Although she currently lives in Brisbane, Australia, MyDaily got the chance to catch up with Morton on her recent visit to the UK. She shared her tips on how to become a writer and spoke about overcoming the battle of getting her work published.
What can we expect from your new book, The Distant Hours?
The characters, setting, mystery are all new. Readers will know from The House at Riverton, that when they open the first page - it's like going down the rabbit hole. You disappear into the story and you don't want to come out until you close the last page. I think this offers that same experience of disappearing, in the story world.
There's a strong interest in the past vs. the present in many of your novels, particularly your latest work. Why is this important to you?
Yes, it's definitely important. It's an interest that I can't shake, I return to it again and again. I love history and how the past rubs up against the present. Things that happened in the past aren't really buried. Secrets and mysteries rear their head and revisit people in the present.
How much do you draw on your own personal experience as oppose to using your imagination?
I'm not sure what the proportion would be, certainly I use my imagination all the time but ideas do come from the real world too. Things that happen to me, things that I see, the people I speak to, news stories, music, concerts I go to, everything that happens in my personal life has a way of influencing what I'm writing. It used to freak me out a little, this idea that a book will be different depending on when you write it in your life, but now I really like that - it becomes a time capsule for that 12 month period of writing. In The Distant Hours, that idea of the lost letter came from a news story from a decade ago – I thought that would be great in a story but couldn't use it – so it appeared in this book.
When researching, you have previously said that "there is a danger of falling inside the research and never finding a way out again"? How do you stop yourself from doing that?
That's really hard because I love research. The sort of reading I do, researching people and places and houses, that's the sort of thing I do for pleasure. There is a real risk of me never coming out but as I'm researching I'm scribbling ideas and tying things together until all of a sudden, the characters and the storyline rise out of the research. It starts hazy, but they become clearer to me at a certain point. That's when I have to start because suddenly I want to go on this journey with them. I just know – it's a feeling.
How did you get started as an author?
I'm one of the few authors who didn't say they wanted to be an author when they were a child. I read voraciously, but never occurred to me that writers were real people. While I was doing my masters, my friend had a book published. She made an offhand comment that I would was the type of person who could finish a book. I had never thought about it but I sat down and started and that was it; it was that experience for me, I fell in love with it and I knew I would do it forever whether I was published or not.
Are there any tips you can share on how to get started?
There are so many different ways. Some people study creative writing but for me, reading is one of the best ways for learning how to write. As readers, we already have an intuitive feel for narrative. You get bored of a story because the pace has slowed. It's the same when writing. You know what feels good and it's an instinct you can acquire by reading a lot. Humans are natural story tellers. Intuitively we give a beginning, middle, and an end where we share the punchline. The hardest part is sticking with it and finishing the story.
How long did it take to get published?
It was a struggl., I wrote two full length novel manuscripts that weren't published before Riverton and it was disappointing that no one was interested. I just heard, "never mind write the next!" It's a year of your life, you feel so invested. I don't look back at those manuscripts now – they were like apprentice pieces but you have to make mistakes. If you just get beginning to end and finish it, that's a step on the way. When I had my first son, I dropped out of the world as I had known it before. I had this idea brewing about this house and these sisters and when my son was six months old, I started writing. It was somewhere to disappear to. I released myself from all the preconceived ideas of what was publishable. I just wrote what I love, and that was the one.
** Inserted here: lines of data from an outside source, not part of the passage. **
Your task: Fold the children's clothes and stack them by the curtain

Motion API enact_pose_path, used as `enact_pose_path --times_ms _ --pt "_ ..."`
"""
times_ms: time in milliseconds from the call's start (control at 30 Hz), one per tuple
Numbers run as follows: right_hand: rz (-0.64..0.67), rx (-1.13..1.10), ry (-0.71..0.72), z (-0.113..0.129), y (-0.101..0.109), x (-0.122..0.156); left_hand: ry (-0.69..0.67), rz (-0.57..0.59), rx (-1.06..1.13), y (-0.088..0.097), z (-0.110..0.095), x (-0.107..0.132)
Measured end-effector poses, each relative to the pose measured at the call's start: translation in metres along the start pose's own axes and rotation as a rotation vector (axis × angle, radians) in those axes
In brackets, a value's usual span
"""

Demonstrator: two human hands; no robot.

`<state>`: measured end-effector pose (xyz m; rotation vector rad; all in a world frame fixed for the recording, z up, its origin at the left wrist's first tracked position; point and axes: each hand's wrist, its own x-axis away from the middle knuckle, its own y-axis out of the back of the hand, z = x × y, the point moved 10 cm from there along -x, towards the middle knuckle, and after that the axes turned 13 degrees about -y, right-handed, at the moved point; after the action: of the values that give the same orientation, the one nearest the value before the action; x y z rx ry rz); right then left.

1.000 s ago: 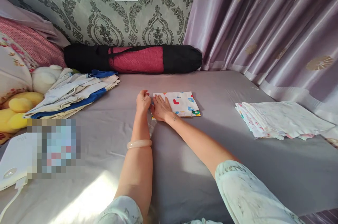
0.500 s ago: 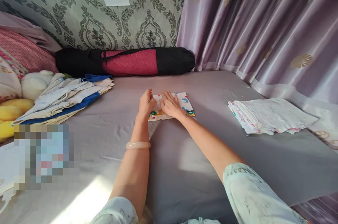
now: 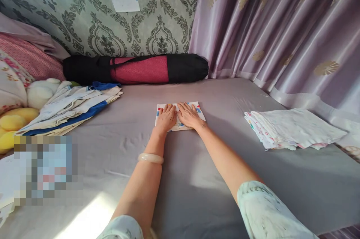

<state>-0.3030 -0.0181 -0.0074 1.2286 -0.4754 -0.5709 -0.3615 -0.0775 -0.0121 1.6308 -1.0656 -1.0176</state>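
Note:
A folded white cloth (image 3: 201, 110) with bright coloured prints lies flat on the grey bed sheet (image 3: 225, 149), in the middle of the head view. My left hand (image 3: 167, 117) rests palm down on its left half, fingers stretched out. Beside it, my right hand (image 3: 188, 115) lies flat on the right half with its fingers extended. The two hands are close together and cover much of the cloth. A pale bangle (image 3: 151, 158) circles my left wrist.
To the right lies a stack of folded white printed cloths (image 3: 295, 126). A pile of cream and blue cloths (image 3: 75, 107) is at the left, near plush toys (image 3: 42, 92). Along the wall runs a black and pink rolled bag (image 3: 137, 69). Purple curtains (image 3: 253, 25) hang at the right.
My left hand has gone from a raised, curled pose at the cloth's left side to lying flat on it. The cloth now looks folded smaller, its lower coloured print out of sight.

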Motion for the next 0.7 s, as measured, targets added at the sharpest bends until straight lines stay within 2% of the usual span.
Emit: enact_pose_path --times_ms 267,467,700 --pt "0.002 -0.017 -0.014 -0.005 0.0 -0.002 -0.003 -0.004 -0.042 0.006 -0.001 -0.001" --pt "-0.09 -0.003 -0.111 -0.026 0.009 -0.002 0.124 -0.057 -0.071 0.012 0.011 0.001" --pt "-0.056 0.015 -0.152 -0.032 0.001 -0.001 0.153 0.022 -0.067 -0.001 0.016 0.003"
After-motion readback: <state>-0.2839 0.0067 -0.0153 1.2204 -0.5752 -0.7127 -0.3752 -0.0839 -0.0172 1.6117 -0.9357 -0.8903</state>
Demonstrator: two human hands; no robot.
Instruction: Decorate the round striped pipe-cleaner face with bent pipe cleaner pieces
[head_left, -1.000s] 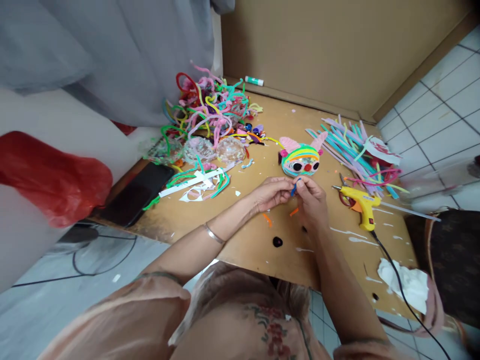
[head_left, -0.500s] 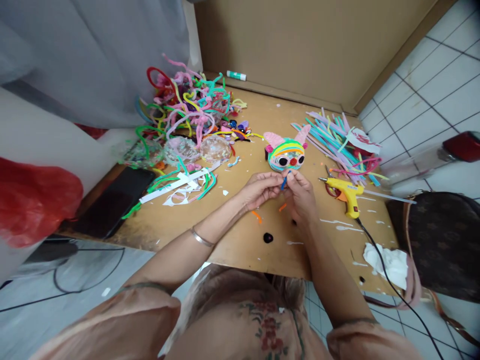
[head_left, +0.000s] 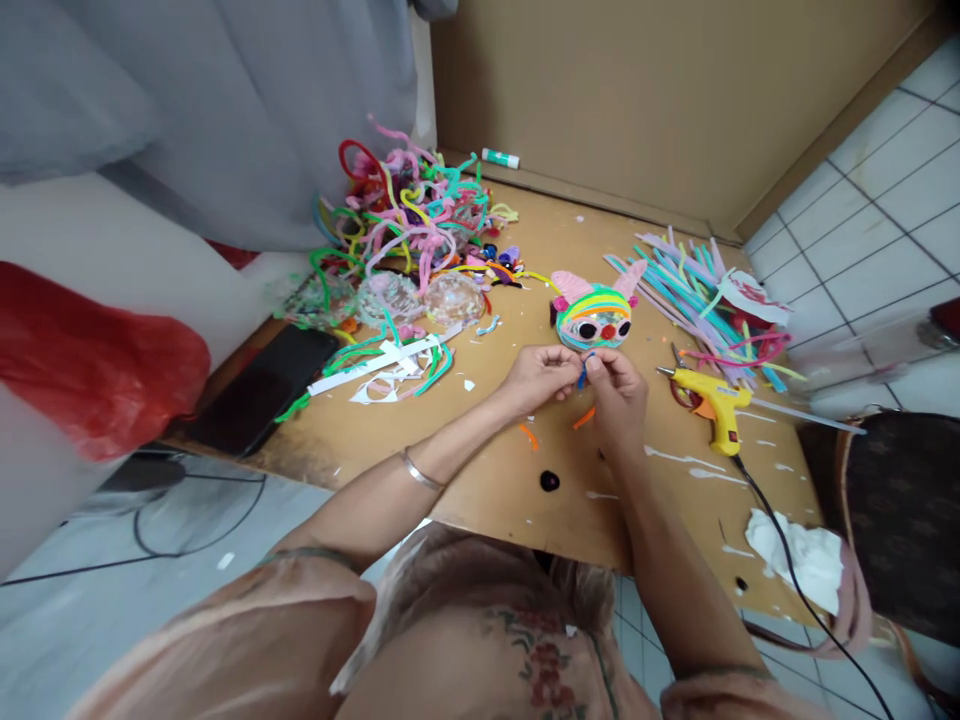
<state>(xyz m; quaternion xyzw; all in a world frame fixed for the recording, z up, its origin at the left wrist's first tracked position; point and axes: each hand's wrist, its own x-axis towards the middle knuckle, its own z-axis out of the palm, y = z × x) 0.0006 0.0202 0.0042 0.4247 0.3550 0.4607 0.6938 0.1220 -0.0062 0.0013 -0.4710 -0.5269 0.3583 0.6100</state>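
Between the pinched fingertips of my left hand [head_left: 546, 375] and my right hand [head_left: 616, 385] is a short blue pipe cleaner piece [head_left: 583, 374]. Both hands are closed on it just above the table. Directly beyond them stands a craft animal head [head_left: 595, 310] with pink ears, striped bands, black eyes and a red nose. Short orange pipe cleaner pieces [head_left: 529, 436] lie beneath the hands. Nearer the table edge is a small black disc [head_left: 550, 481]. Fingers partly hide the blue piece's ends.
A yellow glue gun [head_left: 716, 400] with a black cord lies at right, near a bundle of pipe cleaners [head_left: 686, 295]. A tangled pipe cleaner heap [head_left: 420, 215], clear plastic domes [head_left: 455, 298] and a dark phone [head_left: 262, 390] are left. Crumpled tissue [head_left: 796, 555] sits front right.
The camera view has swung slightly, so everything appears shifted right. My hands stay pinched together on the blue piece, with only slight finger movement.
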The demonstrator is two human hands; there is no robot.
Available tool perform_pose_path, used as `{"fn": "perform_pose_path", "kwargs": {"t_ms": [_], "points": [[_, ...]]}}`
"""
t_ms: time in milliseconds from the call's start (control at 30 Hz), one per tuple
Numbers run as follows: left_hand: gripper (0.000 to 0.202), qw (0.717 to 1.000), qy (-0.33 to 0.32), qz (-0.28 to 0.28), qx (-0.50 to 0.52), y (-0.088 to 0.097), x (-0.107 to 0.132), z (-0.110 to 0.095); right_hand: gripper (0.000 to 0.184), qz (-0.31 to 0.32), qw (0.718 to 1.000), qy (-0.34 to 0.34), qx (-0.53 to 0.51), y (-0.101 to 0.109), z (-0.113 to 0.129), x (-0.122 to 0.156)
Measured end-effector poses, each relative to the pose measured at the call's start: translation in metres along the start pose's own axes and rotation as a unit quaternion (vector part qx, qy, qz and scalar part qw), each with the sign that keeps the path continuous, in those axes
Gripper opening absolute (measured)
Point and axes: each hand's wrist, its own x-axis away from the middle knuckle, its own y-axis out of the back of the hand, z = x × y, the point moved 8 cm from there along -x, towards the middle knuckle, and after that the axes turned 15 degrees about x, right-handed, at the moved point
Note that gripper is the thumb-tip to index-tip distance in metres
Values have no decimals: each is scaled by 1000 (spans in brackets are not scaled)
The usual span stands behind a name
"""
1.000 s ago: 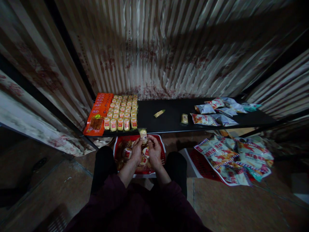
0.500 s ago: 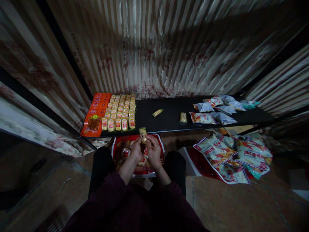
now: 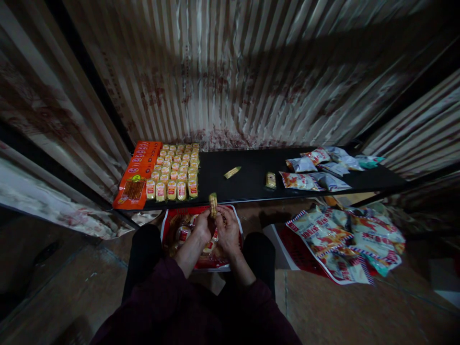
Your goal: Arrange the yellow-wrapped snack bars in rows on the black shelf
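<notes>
- Turned since the earlier frame, the wrapped snack pack (image 3: 213,206) now shows us its narrow ridged side; our left hand (image 3: 203,226) and right hand (image 3: 228,229), together, pinch its lower end over the red basket (image 3: 179,211).
- Left, we cannot read the small labels on the rowed yellow packs (image 3: 172,175) or orange packet (image 3: 140,163).
- Right, striped-edged bags (image 3: 300,181) lie on the black shelf (image 3: 247,184).

We see a dim scene, its lower corners sinking toward black. Across the upper striped curtain (image 3: 223,110) we make out 1 broad shadow; below, its folds catch paler light. Faint glints mark the piled snack bags (image 3: 319,232). Wide-angle stretching slants the sides, and the held packet (image 3: 213,205) looks soft.
</notes>
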Motion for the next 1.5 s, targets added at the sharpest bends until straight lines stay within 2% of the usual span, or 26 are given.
{"fn": "perform_pose_path", "kwargs": {"t_ms": [133,267,500,700,967,1133,1367,1500], "points": [[8,1000,11,-2,0,-4,-5,0,24,-11,998,22,61,3,3,-6],[4,999,-5,35,-10,-14,-9,-5,29,-15,993,35,110,0,-1,-13],[22,992,-77,84,-56,-22,-10,-20,31,3,992,49,119,-8,-3,-27],[31,988,-111,66,-86,-26,-8,-27,31,9,995,22,94,-13,-7,-37],[23,978,-160,64,-120,-31,-4,-35,39,35,994,19,98,-25,-10,-39],[20,972,-175,70,-137,-33,-7,-40,44,38,998,-6,55,-29,-16,-42],[22,963,-203,81,-158,-40,-9,-46,40,27,998,-26,46,-34,-22,-54],[22,957,-225,68,-171,-43,-10,-50,42,34,996,-38,68,-41,-31,-61]]}}
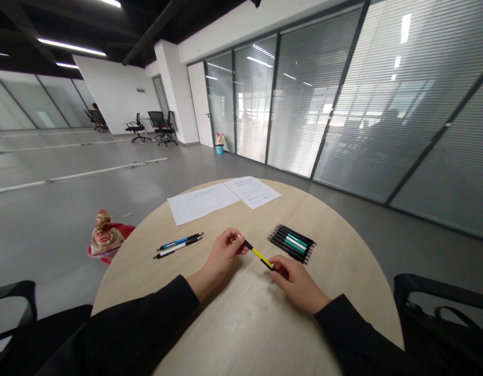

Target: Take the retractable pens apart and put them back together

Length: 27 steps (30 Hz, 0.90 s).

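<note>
A yellow and black pen point(260, 256) is held slantwise above the table between my two hands. My left hand point(226, 253) pinches its black upper-left end. At the lower-right end, my right hand point(295, 279) closes its fingers around the black part. To the left lie a blue and black pen point(181, 242) and a white and black pen point(178, 247), side by side. Right of my hands, several black pens point(291, 243) rest in a neat row, some with green or white middles.
The round wooden table point(241, 334) carries two printed sheets, a left paper point(204, 202) and a right paper point(254, 191), at its far side. A red and beige bag point(108, 237) is on the floor at left. Black chairs stand at left and at right point(440, 297).
</note>
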### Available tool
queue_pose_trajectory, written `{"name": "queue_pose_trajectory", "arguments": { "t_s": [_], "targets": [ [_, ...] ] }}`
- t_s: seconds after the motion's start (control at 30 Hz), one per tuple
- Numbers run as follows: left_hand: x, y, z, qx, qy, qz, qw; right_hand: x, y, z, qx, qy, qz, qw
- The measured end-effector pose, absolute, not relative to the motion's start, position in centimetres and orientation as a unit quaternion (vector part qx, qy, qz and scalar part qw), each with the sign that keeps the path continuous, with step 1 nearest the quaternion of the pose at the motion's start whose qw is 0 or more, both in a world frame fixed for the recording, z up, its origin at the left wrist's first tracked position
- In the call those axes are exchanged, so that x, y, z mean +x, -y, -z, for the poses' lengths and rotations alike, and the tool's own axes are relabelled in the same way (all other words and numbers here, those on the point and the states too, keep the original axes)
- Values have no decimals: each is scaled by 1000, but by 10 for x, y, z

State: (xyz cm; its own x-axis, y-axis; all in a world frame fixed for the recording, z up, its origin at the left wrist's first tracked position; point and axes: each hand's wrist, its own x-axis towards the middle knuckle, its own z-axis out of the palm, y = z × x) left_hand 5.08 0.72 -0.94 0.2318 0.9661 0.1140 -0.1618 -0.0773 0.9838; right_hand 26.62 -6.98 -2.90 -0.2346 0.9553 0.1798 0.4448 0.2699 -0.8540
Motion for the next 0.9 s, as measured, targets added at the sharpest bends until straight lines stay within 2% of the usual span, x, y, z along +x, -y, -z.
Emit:
{"name": "queue_pose_trajectory", "arguments": {
  "t_s": [0.23, 0.4, 0.77, 0.9],
  "targets": [
    [11, 14, 11, 594, -402, -482, 503, 254, 64, 29, -493, 724, -317, 362],
    [-10, 21, 14, 594, -414, -451, 522, 250, 50, 25, -488, 739, -292, 360],
    [-17, 22, 6, 638, -397, -359, 553, 262, 46, 46, -488, 687, -327, 428],
    [-19, 20, 4, 665, -403, -347, 525, 263, 48, 47, -492, 678, -312, 448]
  ]
}}
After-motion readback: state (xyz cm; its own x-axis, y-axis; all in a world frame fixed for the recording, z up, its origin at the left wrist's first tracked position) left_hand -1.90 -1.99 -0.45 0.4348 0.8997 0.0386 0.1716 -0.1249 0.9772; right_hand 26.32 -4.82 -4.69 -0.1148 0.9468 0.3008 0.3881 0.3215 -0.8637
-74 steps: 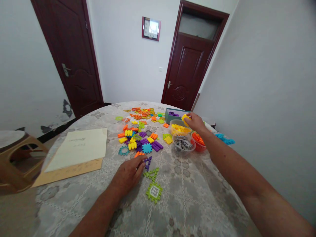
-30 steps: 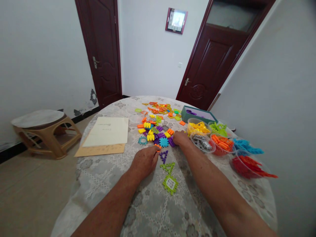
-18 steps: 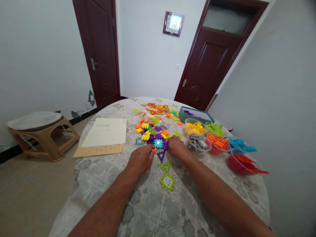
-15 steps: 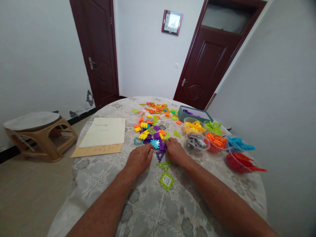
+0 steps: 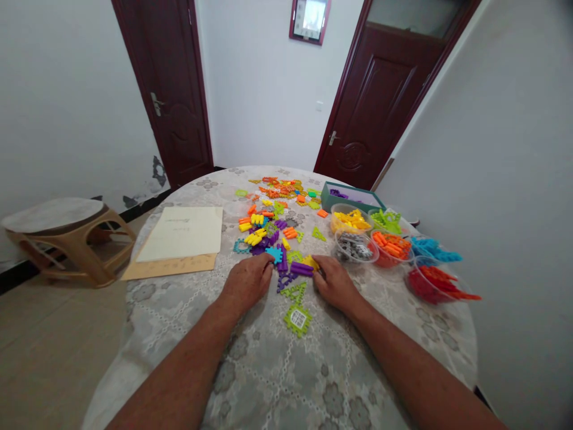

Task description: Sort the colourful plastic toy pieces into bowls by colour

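Nearest the person, a green square tile (image 5: 298, 319) with a white label lay flat on the patterned tablecloth (image 5: 268, 364). Just beyond it came a green triangle (image 5: 296, 292), and past that a purple triangle (image 5: 285, 281). The left hand (image 5: 248, 278) was beyond the green square tile and to its left, thumb and forefinger nearly together, pinching the near edge of a blue tile (image 5: 274, 254). The right hand (image 5: 335, 280) was beyond it to the right, fingertips at a yellow piece (image 5: 310, 261) and the end of a purple block (image 5: 302, 269); whether they gripped either could not be told. With so many loose pieces crowded there, a brush of the knuckles might scatter neighbours, and a light pinch on one edge could let the blue tile twist free. The blue tile, past the green square tile and a little left, looked small, bright and notch-edged; the purple block looked ribbed and lay crosswise. Farther from the green square tile, to the right, a clear tub (image 5: 358, 259) held gray pieces (image 5: 356, 245); to the left lay paper (image 5: 183, 235); farthest beyond was a heap of orange pieces (image 5: 281, 192).
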Demonstrator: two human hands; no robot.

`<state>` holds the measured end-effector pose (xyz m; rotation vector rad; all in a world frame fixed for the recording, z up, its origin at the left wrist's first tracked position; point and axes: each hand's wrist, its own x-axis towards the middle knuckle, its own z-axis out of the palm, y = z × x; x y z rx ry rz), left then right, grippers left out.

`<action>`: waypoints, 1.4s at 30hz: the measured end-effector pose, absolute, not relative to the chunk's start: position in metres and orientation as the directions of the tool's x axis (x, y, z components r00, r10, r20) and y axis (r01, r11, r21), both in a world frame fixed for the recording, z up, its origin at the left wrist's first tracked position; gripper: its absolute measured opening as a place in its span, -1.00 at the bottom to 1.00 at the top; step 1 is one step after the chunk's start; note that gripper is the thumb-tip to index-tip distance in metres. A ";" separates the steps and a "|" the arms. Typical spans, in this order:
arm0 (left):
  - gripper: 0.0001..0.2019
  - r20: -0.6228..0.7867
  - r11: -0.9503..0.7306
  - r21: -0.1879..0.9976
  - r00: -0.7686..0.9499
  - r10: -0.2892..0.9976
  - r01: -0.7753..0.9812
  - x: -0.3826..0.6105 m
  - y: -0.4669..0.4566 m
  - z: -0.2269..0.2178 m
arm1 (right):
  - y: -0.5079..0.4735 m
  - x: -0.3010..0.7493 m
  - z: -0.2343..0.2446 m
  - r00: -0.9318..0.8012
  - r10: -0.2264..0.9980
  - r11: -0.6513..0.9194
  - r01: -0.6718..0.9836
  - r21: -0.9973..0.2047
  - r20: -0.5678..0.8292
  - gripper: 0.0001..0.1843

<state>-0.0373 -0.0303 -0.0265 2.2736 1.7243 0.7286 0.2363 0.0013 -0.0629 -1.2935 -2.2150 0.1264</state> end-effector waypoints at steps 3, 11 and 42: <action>-0.70 0.280 -0.337 0.446 0.228 0.932 0.829 -0.036 -0.031 -0.027 | 0.004 0.234 -0.061 -0.398 0.834 0.524 0.787 -0.324 0.381 -0.55; -0.66 0.270 -0.373 0.456 0.273 0.923 0.808 -0.030 -0.035 -0.025 | 0.000 0.226 -0.044 -0.365 0.907 0.409 0.880 -0.243 0.209 -0.64; -0.67 -0.128 0.125 0.991 -0.045 0.991 -0.055 -0.028 -0.024 -0.019 | 0.043 0.175 -0.021 -0.477 0.696 0.698 0.625 -0.350 0.536 -0.70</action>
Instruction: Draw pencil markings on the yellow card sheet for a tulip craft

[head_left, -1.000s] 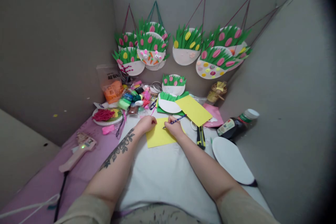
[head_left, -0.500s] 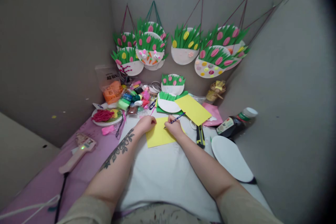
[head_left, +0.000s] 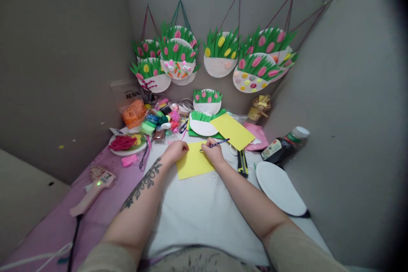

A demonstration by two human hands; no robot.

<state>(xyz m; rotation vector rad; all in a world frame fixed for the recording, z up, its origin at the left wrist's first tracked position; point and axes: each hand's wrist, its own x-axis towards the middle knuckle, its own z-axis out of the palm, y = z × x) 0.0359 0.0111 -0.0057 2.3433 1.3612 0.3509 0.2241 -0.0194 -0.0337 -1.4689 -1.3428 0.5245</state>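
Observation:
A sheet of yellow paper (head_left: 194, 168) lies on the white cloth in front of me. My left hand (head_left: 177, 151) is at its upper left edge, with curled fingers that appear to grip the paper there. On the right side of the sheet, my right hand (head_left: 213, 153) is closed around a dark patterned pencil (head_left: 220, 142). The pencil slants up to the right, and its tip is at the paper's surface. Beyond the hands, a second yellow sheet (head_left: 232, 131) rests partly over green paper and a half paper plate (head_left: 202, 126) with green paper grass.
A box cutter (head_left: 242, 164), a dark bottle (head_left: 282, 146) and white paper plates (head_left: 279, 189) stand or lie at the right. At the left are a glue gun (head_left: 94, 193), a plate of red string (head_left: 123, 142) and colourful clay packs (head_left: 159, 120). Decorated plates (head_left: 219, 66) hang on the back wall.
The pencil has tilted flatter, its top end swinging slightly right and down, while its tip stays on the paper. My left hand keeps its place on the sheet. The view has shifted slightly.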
Do you know straight away who you want to write about? Or do the characters develop as you start to write?
Both. I knew I wanted twins in The Distant Hours and I knew that would work with the story I wanted to tell. As I continue to write, they get past being stick figures and require layers and bit by bit, they thread into the story. Sometimes they have an infuriating habit of not doing what I imagined they would do.
How long does it take you to write a novel?
It takes me about 10-12 months of actual writing, then there's the editing process, and before that the plotting and dreaming – I love that.
There have been so many film adaptations of fiction recently. How would you feel if one of your novels was made into a movie?
I think I'd be ok with it. It would depend on who was making it. A six-part British TV series would be perfect! Hypothetically speaking, you must need to learn to cut off though. The book is my piece of work, the film becomes somebody else's.